» **Assignment**:
Below are some records. Return exactly the lines from the one with "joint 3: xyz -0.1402" to the one with "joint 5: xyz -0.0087", and nothing else.
--- Source information Enclosed Below ---
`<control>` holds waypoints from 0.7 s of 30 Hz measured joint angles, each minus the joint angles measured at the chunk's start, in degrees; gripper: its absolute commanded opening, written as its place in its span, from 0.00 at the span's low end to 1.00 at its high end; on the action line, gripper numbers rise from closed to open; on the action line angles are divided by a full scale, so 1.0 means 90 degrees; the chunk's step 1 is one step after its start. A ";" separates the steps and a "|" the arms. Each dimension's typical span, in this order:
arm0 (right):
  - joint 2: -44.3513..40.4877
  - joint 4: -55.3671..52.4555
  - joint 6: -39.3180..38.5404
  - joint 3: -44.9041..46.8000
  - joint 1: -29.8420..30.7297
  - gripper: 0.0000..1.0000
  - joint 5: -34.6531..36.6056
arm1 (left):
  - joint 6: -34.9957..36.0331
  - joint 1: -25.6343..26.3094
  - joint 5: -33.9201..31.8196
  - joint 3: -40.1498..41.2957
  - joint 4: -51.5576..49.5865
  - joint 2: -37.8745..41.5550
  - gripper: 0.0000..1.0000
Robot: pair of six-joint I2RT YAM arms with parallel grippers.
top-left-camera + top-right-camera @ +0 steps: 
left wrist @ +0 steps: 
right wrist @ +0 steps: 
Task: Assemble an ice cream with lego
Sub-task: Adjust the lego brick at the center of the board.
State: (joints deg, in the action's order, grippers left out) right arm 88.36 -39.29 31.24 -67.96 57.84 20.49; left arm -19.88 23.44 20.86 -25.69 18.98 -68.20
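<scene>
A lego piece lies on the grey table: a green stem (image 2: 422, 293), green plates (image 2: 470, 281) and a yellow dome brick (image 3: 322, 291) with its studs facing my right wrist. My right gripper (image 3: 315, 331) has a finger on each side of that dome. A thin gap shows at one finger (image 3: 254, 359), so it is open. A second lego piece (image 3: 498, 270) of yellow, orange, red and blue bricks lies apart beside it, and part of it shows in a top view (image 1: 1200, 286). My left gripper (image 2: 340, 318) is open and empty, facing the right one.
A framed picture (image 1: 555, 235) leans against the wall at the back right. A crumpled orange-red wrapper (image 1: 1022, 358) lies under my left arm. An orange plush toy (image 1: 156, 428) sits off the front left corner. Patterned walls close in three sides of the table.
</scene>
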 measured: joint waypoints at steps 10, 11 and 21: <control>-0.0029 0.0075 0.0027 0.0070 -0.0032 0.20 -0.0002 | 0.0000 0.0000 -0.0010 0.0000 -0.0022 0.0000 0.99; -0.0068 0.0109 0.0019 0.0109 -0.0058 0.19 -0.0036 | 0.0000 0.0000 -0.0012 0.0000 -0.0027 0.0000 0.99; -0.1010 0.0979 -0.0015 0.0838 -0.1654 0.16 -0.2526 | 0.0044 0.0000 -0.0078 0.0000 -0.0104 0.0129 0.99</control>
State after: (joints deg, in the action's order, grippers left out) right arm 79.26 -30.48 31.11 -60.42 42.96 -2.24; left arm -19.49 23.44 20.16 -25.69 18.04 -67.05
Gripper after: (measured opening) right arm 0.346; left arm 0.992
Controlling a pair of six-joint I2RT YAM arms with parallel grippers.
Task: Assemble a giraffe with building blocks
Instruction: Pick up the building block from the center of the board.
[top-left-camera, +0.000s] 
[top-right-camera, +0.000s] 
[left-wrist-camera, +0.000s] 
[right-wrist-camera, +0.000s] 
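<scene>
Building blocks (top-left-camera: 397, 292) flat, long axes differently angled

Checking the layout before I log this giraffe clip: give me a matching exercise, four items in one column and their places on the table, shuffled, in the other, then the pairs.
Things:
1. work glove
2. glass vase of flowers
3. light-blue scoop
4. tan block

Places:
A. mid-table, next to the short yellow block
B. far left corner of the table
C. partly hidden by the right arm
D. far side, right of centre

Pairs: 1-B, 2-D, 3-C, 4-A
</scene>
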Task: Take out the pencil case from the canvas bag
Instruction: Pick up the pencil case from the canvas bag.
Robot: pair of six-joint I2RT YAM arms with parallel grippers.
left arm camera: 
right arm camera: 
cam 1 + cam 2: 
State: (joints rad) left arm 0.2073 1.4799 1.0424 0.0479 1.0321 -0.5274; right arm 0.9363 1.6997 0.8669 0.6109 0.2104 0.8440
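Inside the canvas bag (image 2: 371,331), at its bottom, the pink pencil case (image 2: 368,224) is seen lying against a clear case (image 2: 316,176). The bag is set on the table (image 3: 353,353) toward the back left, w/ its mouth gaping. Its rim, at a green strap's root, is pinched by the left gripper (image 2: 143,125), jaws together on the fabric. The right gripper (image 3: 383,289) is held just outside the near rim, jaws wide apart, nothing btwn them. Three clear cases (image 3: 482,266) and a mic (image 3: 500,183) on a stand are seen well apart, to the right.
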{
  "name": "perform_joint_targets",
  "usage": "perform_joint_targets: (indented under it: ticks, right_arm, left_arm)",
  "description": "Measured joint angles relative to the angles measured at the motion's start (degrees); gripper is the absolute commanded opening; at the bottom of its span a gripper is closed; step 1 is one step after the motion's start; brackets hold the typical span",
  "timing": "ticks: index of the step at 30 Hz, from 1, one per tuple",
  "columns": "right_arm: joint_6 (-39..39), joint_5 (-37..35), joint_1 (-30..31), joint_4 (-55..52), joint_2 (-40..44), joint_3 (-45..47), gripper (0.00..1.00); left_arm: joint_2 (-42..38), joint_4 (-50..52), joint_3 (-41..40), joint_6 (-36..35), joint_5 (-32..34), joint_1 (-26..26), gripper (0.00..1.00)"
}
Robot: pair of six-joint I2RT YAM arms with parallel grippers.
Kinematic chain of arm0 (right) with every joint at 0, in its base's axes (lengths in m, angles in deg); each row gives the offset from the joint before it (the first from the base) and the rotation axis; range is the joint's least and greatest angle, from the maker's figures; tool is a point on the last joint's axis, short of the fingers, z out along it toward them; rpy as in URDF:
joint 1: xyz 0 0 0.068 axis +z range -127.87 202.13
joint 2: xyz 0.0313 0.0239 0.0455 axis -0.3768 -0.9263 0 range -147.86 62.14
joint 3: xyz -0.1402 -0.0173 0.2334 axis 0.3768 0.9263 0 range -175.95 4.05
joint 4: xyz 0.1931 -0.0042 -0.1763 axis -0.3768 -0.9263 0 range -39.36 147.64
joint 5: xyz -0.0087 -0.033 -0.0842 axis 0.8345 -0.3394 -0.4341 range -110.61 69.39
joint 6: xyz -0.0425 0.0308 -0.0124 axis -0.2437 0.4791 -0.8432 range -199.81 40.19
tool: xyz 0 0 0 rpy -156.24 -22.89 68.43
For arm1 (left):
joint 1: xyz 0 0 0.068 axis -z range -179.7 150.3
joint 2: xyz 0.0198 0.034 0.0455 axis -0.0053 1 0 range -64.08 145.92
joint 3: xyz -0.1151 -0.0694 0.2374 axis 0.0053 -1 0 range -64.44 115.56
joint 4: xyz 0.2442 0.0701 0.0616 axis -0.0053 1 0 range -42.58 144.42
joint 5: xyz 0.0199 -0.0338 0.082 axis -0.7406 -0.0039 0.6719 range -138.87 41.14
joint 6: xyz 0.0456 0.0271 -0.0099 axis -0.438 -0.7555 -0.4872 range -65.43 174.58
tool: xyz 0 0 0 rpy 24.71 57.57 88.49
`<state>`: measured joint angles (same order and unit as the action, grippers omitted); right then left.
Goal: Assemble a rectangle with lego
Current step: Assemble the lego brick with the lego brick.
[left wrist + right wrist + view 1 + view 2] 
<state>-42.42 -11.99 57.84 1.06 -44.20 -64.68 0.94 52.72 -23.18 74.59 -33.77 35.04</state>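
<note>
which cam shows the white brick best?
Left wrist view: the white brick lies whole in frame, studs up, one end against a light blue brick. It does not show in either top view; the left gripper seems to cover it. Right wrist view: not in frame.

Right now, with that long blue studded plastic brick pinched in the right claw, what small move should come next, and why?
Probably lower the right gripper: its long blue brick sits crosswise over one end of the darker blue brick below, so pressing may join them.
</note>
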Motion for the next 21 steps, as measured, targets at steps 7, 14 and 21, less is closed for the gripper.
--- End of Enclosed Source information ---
» **Written response**:
joint 3: xyz -0.1402 -0.0173 0.2334 axis 0.3768 0.9263 0 range -175.95 4.05
joint 4: xyz 0.1931 -0.0042 -0.1763 axis -0.3768 -0.9263 0 range -39.36 147.64
joint 5: xyz -0.0087 -0.033 -0.0842 axis 0.8345 -0.3394 -0.4341 range -110.61 69.39

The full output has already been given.